_Work to be completed_: Reproduce the listing exactly, please, with every line intact.

_Information supplied_:
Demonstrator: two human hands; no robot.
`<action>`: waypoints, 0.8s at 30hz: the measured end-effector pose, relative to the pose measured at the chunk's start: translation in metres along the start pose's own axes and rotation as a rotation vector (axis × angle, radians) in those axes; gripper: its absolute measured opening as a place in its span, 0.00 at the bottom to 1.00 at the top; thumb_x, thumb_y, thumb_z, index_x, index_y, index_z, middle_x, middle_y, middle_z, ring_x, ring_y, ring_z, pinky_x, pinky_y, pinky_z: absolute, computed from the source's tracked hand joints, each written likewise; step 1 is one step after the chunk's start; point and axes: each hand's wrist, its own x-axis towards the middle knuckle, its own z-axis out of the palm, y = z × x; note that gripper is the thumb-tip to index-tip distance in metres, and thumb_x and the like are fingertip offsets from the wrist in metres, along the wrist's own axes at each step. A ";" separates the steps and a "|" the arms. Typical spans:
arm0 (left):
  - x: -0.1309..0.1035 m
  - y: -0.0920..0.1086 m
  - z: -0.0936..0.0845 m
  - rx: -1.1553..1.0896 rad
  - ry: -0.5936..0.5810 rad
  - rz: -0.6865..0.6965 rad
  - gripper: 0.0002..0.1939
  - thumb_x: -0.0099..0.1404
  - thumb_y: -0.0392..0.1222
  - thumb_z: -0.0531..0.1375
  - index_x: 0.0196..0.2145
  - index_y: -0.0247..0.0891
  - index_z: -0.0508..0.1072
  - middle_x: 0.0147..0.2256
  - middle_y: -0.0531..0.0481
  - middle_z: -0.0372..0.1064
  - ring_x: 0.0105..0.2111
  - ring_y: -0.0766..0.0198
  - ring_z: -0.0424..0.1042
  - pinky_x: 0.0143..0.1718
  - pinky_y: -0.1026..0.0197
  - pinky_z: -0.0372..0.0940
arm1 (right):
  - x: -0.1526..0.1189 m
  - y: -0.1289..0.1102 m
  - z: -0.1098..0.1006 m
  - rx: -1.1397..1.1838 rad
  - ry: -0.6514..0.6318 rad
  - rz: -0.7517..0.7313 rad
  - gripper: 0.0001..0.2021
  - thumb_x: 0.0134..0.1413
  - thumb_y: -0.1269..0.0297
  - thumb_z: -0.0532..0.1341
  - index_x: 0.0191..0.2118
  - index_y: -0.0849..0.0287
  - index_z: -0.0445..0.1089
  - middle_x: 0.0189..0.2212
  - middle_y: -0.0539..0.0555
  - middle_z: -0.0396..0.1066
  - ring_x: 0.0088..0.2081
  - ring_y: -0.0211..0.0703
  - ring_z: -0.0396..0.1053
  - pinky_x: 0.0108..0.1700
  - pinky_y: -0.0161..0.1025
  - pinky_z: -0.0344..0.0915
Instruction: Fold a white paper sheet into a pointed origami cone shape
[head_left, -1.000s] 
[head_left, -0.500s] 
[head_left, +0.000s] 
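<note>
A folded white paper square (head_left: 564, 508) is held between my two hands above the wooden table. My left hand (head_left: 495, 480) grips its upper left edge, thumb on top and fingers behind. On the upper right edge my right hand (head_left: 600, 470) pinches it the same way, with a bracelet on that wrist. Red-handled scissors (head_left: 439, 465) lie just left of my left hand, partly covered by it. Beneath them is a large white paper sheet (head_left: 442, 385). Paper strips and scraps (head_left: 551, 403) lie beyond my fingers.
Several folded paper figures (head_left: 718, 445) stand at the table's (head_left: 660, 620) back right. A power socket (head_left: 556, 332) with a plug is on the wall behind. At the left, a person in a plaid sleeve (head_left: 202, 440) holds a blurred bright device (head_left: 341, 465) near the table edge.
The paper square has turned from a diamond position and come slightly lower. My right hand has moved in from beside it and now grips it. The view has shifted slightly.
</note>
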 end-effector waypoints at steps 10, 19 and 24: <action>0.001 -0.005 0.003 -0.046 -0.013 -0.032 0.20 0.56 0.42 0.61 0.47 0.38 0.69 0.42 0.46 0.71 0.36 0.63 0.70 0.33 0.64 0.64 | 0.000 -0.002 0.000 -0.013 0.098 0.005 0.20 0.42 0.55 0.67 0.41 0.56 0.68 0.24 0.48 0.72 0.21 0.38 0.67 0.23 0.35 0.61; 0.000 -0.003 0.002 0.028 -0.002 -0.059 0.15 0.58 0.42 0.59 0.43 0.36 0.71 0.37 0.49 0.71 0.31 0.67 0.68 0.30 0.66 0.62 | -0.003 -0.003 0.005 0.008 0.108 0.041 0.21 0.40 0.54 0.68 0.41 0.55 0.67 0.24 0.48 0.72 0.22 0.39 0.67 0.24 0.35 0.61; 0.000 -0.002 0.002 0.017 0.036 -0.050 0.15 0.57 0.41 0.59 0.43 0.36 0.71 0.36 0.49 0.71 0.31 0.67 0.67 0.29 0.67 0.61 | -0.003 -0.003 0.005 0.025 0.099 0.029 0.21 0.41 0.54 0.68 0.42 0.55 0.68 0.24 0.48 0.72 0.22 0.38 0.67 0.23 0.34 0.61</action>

_Your response_:
Demonstrator: two human hands; no robot.
`<action>`: waypoints, 0.8s at 30hz: the measured end-effector pose, relative to the pose measured at the chunk's start: translation in metres along the start pose's own axes and rotation as a rotation vector (axis × angle, radians) in those axes; gripper: its absolute measured opening as a place in its span, 0.00 at the bottom to 1.00 at the top; thumb_x, thumb_y, thumb_z, index_x, index_y, index_z, middle_x, middle_y, middle_z, ring_x, ring_y, ring_z, pinky_x, pinky_y, pinky_z: absolute, computed from the source's tracked hand joints, each written likewise; step 1 is one step after the chunk's start; point and axes: each hand's wrist, its own x-axis towards the middle knuckle, its own z-axis out of the palm, y = z × x; note that gripper is the thumb-tip to index-tip distance in metres, and thumb_x and the like are fingertip offsets from the wrist in metres, along the wrist's own axes at each step. A ";" separates the steps and a "|" the arms. Typical spans:
arm0 (left):
  - x: -0.1309..0.1035 m
  - y: -0.0920..0.1086 m
  - z: -0.0936..0.0845 m
  - rx: -1.1553..1.0896 rad
  - ry: -0.5936..0.5810 rad
  - rz: -0.6865..0.6965 rad
  - gripper: 0.0002..0.1939
  - thumb_x: -0.0099..0.1404
  - thumb_y: -0.0392..0.1222
  - thumb_z: -0.0531..0.1375
  - index_x: 0.0196..0.2145
  - index_y: -0.0247..0.0891
  - index_z: -0.0508..0.1072
  - middle_x: 0.0147..0.2256
  - middle_y: -0.0531..0.0481
  - middle_z: -0.0372..0.1064
  - ring_x: 0.0105..0.2111
  - ring_y: -0.0766..0.0198
  - ring_z: -0.0424..0.1042
  - pinky_x: 0.0143..0.1718
  - pinky_y: -0.1026..0.0197
  - pinky_z: -0.0372..0.0940
arm1 (right):
  - x: -0.1526..0.1189 m
  - y: -0.1289..0.1102 m
  - z: -0.1098..0.1006 m
  - rx: -1.1397..1.1838 rad
  - ry: -0.6514..0.6318 rad
  - rz: -0.7517..0.7313 rad
  - gripper: 0.0001..0.2021
  - thumb_x: 0.0134..0.1413
  - thumb_y: -0.1269..0.0297
  - thumb_z: -0.0532..0.1341
  - index_x: 0.0191..0.2118
  - index_y: -0.0849..0.0287
  - index_z: -0.0445..0.1089
  - middle_x: 0.0189..0.2212
  - middle_y: -0.0539..0.0555
  - middle_z: -0.0396..0.1066
  - ring_x: 0.0088..0.2081
  - ring_y: -0.0211..0.0703
  - ring_z: -0.0396..0.1053
  - pinky_x: 0.0108..0.1700
  - pinky_y: -0.0161..0.1025
  - pinky_z: -0.0344..0.0915
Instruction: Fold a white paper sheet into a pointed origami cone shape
[head_left, -1.000s] 
[head_left, -0.500s] 
[head_left, +0.000s] 
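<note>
A folded white paper square (head_left: 564, 508) is held between my two hands above the wooden table. My left hand (head_left: 495, 480) grips its upper left edge, thumb on top and fingers behind. On the upper right edge my right hand (head_left: 600, 470) pinches it the same way, with a bracelet on that wrist. Red-handled scissors (head_left: 439, 465) lie just left of my left hand, partly covered by it. Beneath them is a large white paper sheet (head_left: 442, 385). Paper strips and scraps (head_left: 551, 403) lie beyond my fingers.
Several folded paper figures (head_left: 718, 445) stand at the table's (head_left: 660, 620) back right. A power socket (head_left: 556, 332) with a plug is on the wall behind. At the left, a person in a plaid sleeve (head_left: 202, 440) holds a blurred bright device (head_left: 341, 465) near the table edge.
The paper square has turned from a diamond position and come slightly lower. My right hand has moved in from beside it and now grips it. The view has shifted slightly.
</note>
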 end-effector waypoints at steps 10, 19 and 24: <action>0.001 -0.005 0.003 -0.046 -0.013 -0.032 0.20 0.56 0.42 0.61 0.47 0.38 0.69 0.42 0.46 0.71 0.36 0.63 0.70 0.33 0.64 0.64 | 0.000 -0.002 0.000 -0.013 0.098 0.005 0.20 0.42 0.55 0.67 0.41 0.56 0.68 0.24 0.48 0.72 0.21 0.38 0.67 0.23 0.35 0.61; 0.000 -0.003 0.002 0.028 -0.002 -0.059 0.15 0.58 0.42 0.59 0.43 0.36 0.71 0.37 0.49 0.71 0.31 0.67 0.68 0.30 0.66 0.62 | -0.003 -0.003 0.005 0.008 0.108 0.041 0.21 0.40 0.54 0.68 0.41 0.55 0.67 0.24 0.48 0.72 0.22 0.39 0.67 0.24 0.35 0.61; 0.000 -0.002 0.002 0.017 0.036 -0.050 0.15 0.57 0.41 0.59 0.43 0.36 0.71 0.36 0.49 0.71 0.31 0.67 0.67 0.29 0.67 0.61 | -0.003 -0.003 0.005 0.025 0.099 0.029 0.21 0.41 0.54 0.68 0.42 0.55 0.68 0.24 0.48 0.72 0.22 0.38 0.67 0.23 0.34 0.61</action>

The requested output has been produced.